The high-speed airflow of a cough clears mucus through what physicists call two-phase gas-liquid flow. Essentially, the fast-moving air grabs the slower-moving layer of mucus on the airway surface and drags it upward, the same way wind creates waves on water. When mucus is thick or plentiful, as it is during bronchitis or pneumonia, this shearing mechanism becomes the dominant way your lungs stay clear. In healthy lungs with only a thin mucus layer, the rushing air may also stimulate the cilia to beat faster, boosting the normal cleanup process even after the cough ends.

What Happens to the Rest of Your Body

A cough doesn’t just affect your lungs. The pressure spike inside your chest during the compression phase ripples through your entire cardiovascular system. Intrathoracic pressure during a forceful cough can push systolic blood pressure above 220 mmHg, far higher than normal resting levels of around 120. This is a momentary surge that healthy blood vessels handle without trouble, but it explains why hard coughing can make you feel lightheaded or see spots.

Your abdominal muscles contract forcefully during every cough, which temporarily increases pressure in your abdomen as well.

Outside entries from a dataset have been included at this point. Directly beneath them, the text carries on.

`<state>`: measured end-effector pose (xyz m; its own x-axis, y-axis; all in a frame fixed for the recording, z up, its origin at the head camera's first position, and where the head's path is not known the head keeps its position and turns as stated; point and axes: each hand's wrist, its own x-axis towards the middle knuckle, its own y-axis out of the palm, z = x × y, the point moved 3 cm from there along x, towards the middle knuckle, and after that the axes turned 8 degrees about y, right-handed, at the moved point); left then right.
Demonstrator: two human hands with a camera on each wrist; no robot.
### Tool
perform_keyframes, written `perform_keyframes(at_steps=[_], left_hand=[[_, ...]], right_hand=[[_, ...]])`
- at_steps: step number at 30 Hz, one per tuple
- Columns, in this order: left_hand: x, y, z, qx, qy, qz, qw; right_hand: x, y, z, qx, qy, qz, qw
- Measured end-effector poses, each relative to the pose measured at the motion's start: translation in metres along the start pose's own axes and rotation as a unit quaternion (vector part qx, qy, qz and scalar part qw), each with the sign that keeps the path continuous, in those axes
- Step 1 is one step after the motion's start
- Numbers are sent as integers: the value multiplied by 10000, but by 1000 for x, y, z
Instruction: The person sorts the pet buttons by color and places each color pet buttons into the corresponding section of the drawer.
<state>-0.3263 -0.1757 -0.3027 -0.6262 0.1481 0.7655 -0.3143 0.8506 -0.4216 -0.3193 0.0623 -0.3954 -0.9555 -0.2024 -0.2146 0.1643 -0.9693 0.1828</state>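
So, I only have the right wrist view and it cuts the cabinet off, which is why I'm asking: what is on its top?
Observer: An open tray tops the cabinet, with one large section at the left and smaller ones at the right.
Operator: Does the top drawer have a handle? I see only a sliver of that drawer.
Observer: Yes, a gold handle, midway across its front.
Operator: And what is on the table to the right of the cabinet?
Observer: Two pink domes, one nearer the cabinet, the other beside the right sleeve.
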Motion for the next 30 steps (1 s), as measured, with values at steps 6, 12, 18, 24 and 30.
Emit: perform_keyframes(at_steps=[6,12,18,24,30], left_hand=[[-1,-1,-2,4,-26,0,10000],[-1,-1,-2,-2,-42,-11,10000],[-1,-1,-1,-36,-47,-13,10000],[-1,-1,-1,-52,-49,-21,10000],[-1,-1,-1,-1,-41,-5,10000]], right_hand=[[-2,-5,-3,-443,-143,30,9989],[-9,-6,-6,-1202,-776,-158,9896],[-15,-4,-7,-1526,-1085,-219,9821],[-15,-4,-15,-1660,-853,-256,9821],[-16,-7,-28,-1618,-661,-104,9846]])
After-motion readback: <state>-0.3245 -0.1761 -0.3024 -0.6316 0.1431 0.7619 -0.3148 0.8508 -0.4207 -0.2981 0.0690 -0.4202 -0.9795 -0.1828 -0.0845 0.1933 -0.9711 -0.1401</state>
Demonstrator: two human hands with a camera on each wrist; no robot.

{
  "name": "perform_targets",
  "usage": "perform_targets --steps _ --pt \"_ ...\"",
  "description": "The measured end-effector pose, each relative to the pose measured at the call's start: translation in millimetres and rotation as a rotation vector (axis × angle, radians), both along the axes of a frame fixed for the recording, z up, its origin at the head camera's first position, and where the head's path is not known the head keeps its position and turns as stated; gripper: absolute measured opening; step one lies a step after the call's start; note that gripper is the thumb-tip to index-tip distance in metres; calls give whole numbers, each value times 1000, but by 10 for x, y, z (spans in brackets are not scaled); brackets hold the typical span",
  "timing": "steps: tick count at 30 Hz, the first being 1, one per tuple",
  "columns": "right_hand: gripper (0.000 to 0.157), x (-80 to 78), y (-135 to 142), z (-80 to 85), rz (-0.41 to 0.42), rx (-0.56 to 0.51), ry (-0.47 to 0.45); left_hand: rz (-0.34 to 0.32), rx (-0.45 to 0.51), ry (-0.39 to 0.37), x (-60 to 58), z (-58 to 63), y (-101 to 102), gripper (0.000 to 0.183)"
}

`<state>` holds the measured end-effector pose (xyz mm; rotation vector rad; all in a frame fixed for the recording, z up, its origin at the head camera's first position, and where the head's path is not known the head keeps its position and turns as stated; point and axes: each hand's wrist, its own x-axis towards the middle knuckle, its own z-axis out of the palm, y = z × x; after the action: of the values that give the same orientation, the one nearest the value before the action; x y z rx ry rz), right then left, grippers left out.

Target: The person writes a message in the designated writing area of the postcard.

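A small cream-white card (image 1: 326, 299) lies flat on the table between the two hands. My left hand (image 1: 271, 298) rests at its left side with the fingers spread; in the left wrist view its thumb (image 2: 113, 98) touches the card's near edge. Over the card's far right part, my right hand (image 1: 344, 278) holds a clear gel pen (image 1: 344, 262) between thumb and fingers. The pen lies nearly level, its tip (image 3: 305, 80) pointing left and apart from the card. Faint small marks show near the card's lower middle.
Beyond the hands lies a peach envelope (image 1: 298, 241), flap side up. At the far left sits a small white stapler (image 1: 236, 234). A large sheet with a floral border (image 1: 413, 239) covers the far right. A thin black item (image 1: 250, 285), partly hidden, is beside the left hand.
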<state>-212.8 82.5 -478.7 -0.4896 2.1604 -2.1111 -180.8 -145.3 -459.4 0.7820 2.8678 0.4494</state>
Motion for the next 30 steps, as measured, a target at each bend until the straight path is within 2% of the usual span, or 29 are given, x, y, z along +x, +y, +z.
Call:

This is why a bad coughing fit can leave your stomach muscles sore the next day, and why prolonged coughing sometimes leads to stress urinary incontinence, particularly in women, when that abdominal pressure overwhelms the pelvic floor.

When Coughing Itself Causes Problems

An occasional cough is harmless and helpful. Repeated, forceful coughing over days or weeks is a different story. The Mayo Clinic lists a range of complications tied to chronic coughing: sleep disruption, headaches, dizziness, excessive sweating, vomiting, urinary incontinence, fainting (called cough syncope), and even broken ribs. Rib fractures from coughing are uncommon in young, healthy people but become a real risk in older adults or anyone with lower bone density.

Cough syncope, where someone briefly passes out during a coughing fit, happens because the extreme chest pressure temporarily reduces blood flow back to the heart. With less blood returning, the heart has less to pump to the brain, and consciousness flickers. People who experience this tend to be coughing while standing, and the episodes resolve on their own within seconds, but they can be dangerous if they cause a fall.

Acute, Subacute, and Chronic Cough

Doctors categorize coughs by how long they last, because duration is one of the most useful clues to the underlying cause. A cough lasting less than three weeks is considered acute and is most often caused by a cold, flu, or other upper respiratory infection. A cough persisting for three to eight weeks falls into the subacute category, which commonly represents the tail end of a respiratory infection where the airways remain irritated even after the infection itself has cleared.

A cough lasting longer than eight weeks is classified as chronic. At that point, the most common culprits shift away from infections and toward conditions like postnasal drip, asthma, and gastroesophageal reflux, where stomach acid irritates the lower esophagus and sometimes the airway itself. Some blood pressure medications can also cause a persistent dry cough as a side effect. A cough that crosses the eight-week threshold is worth investigating, because it usually points to an ongoing, treatable condition rather than something that will resolve on its own.